Quantitative stability analysis of stochastic quasi-variational inequality problems and applications

Abstract

We consider a parametric stochastic quasi-variational inequality problem (SQVIP for short) where the underlying normal cone is defined over the solution set of a parametric stochastic cone system. We investigate the impact of variation of the probability measure and the parameter on the solution of the SQVIP. By reformulating the SQVIP as a natural equation and treating the orthogonal projection over the solution set of the parametric stochastic cone system as an optimization problem, we effectively convert stability of the SQVIP into that of a one stage stochastic program with stochastic cone constraints. Under some moderate conditions, we derive Hölder outer semicontinuity and continuity of the solution set against the variation of the probability measure and the parameter. The stability results are applied to a mathematical program with stochastic semidefinite constraints and a mathematical program with SQVIP constraints.

Appendix

Proof of Lemma 2.2

Part (i). Observe that (2.4) implies that \(\Psi (\bar{u}) \ne \emptyset \), and under uniform continuity w.r.t. u further that \(\Psi (u) \ne \emptyset \) when u is sufficiently close to \(\bar{u}\).
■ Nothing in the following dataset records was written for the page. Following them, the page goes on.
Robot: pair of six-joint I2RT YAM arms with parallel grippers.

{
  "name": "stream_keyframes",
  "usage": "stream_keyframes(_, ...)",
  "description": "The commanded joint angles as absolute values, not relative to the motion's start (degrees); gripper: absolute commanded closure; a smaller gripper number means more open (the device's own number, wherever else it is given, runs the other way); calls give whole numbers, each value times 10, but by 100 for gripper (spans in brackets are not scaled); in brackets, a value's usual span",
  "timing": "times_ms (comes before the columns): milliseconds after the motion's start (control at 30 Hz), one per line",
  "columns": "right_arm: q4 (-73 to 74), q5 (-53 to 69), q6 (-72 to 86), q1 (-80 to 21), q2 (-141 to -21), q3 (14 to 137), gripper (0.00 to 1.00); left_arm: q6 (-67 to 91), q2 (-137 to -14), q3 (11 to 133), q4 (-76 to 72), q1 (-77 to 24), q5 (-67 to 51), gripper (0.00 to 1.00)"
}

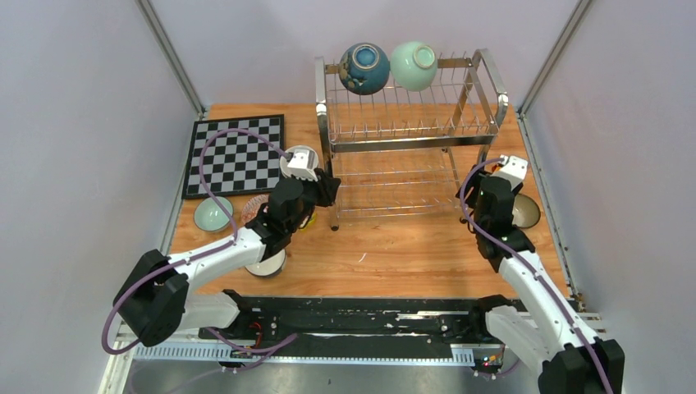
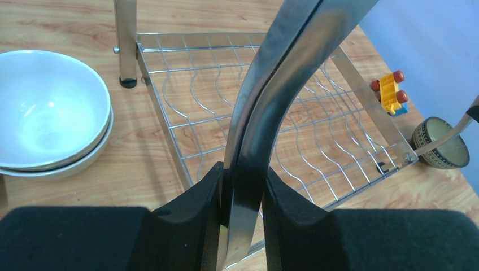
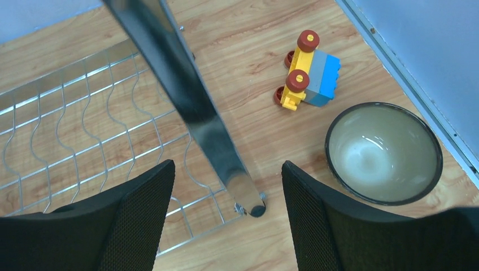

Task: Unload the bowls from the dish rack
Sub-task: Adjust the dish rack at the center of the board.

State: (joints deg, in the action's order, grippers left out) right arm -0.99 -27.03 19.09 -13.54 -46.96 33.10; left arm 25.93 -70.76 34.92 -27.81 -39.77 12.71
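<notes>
Looking down from above, the dish rack [image 1: 394, 144] stands at the far middle of the counter [image 1: 394, 254], with a dark blue bowl [image 1: 364, 68] and a mint green bowl [image 1: 414, 66] on its top tier. The left pincer [image 1: 326, 188] is at its near left leg and the right pincer [image 1: 473, 176] at its near right leg.

At the left wrist, the left pincer [image 2: 243, 172] is clamped on the rack's chrome tube. Stacked white bowls [image 2: 45, 113] sit on the counter to its left.

At the right wrist, the right pincer [image 3: 226, 166] stands apart, the rack's leg between its fingers and touching neither. A dark-rimmed bowl [image 3: 384, 152] sits just to its right.
</notes>
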Motion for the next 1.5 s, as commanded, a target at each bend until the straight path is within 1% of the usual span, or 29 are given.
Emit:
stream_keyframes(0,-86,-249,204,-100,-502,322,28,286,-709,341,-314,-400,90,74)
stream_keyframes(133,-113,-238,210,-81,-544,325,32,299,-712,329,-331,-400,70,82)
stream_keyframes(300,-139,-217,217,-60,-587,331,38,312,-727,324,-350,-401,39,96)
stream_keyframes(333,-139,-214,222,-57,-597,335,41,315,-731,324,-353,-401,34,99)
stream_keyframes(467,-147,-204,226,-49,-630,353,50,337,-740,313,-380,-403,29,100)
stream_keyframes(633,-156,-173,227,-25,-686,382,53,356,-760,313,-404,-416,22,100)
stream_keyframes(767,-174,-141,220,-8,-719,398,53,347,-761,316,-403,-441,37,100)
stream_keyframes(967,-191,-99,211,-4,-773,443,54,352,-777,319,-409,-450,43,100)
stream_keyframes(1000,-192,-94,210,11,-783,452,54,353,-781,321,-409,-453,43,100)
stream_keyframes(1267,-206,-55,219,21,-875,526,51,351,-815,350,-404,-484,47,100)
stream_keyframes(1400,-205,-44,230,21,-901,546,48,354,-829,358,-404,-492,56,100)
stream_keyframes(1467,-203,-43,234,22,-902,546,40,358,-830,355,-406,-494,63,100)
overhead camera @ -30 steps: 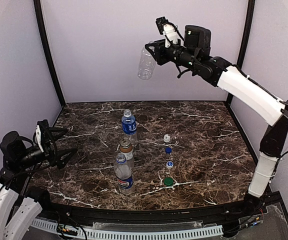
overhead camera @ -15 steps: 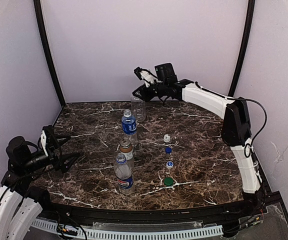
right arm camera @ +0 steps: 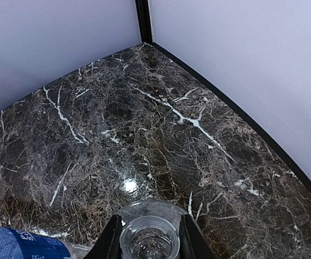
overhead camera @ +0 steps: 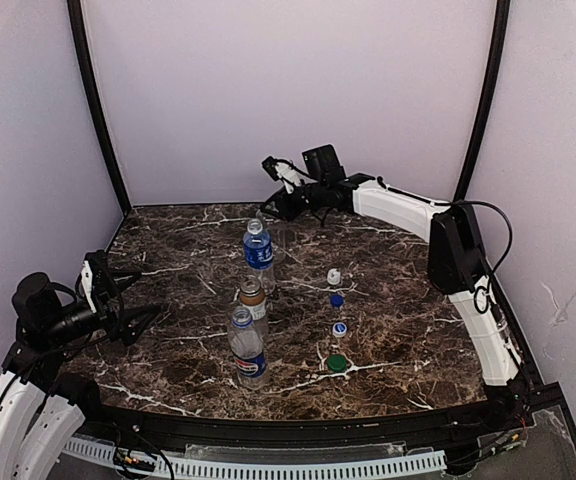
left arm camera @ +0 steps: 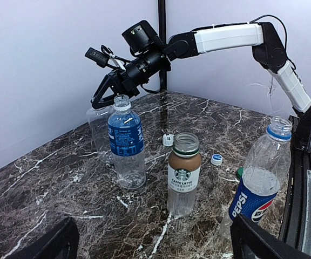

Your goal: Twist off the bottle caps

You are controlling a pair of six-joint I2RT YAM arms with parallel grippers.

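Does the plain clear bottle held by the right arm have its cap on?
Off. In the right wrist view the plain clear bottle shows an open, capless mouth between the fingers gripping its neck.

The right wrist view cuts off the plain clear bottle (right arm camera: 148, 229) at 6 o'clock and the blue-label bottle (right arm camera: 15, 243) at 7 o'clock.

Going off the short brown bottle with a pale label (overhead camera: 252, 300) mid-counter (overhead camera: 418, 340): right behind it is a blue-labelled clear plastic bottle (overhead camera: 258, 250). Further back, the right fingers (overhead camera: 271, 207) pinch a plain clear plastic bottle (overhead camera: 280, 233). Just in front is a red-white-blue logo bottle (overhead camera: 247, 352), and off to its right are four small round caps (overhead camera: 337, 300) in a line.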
It is well known (see [3, Definition 1.4.6]) that

$$\begin{aligned} \liminf _{u\rightarrow \bar{u}}\Psi (u)\subseteq {\mathrm{cl}} \; \Psi (\bar{u})\subseteq \limsup _{u\rightarrow \bar{u}}\Psi (u). \end{aligned}$$

Since \(\Psi (\bar{u})\) is closed, to show continuity of \(\Psi (\cdot )\) at \(\bar{u}\), it suffices to show that the set-valued mapping is both upper and lower semicontinuous at \(\bar{u}\), that is,

$$\begin{aligned} \limsup _{u\rightarrow \bar{u}}\Psi (u)\subseteq \Psi (\bar{u})\subseteq \liminf _{u\rightarrow \bar{u}}\Psi (u). \end{aligned}$$

(6.1)

The upper semicontinuity can be easily verified under the continuity of \(\psi \) and closeness of \(\mathcal{K}\). Hence it suffices to show the lower semicontinuity.

Observe that condition (2.4) and continuity of \(\psi (\cdot ,\bar{u})\) imply that \({\mathrm{int}} \; \Psi (\bar{u})\ne \emptyset \). Moreover, since \(\psi (z,u)\) is uniformly continuous w.r.t. u under condition (b), it is easy to show that for any \(z \in {\mathrm{int}} \; \Psi (\bar{u})\), we can set u sufficiently close to \(\bar{u}\) such that \(z\in \Psi (u)\). This allows us to claim that

$$\begin{aligned} {\mathrm{int}} \; \Psi (\bar{u}) \subseteq \liminf _{u\rightarrow \bar{u}} \Psi (u). \end{aligned}$$

(6.2)

Moreover, since \(\Psi (\bar{u})\) is convex and closed and by Rockafellar and Wets [26, Proposition 4.4], \(\liminf _{u\rightarrow \bar{u}} \Psi (u)\) is closed, we have

$$\begin{aligned} \Psi (\bar{u}) = {\mathrm{cl}}\; \left( {\mathrm{int}} \; \Psi (\bar{u})\right) \subseteq {\mathrm{cl}}\;(\liminf _{u\rightarrow \bar{u}} \Psi (u)) = \liminf _{u\rightarrow \bar{u}} \Psi (u), \end{aligned}$$

which yields the second inclusion of (6.1).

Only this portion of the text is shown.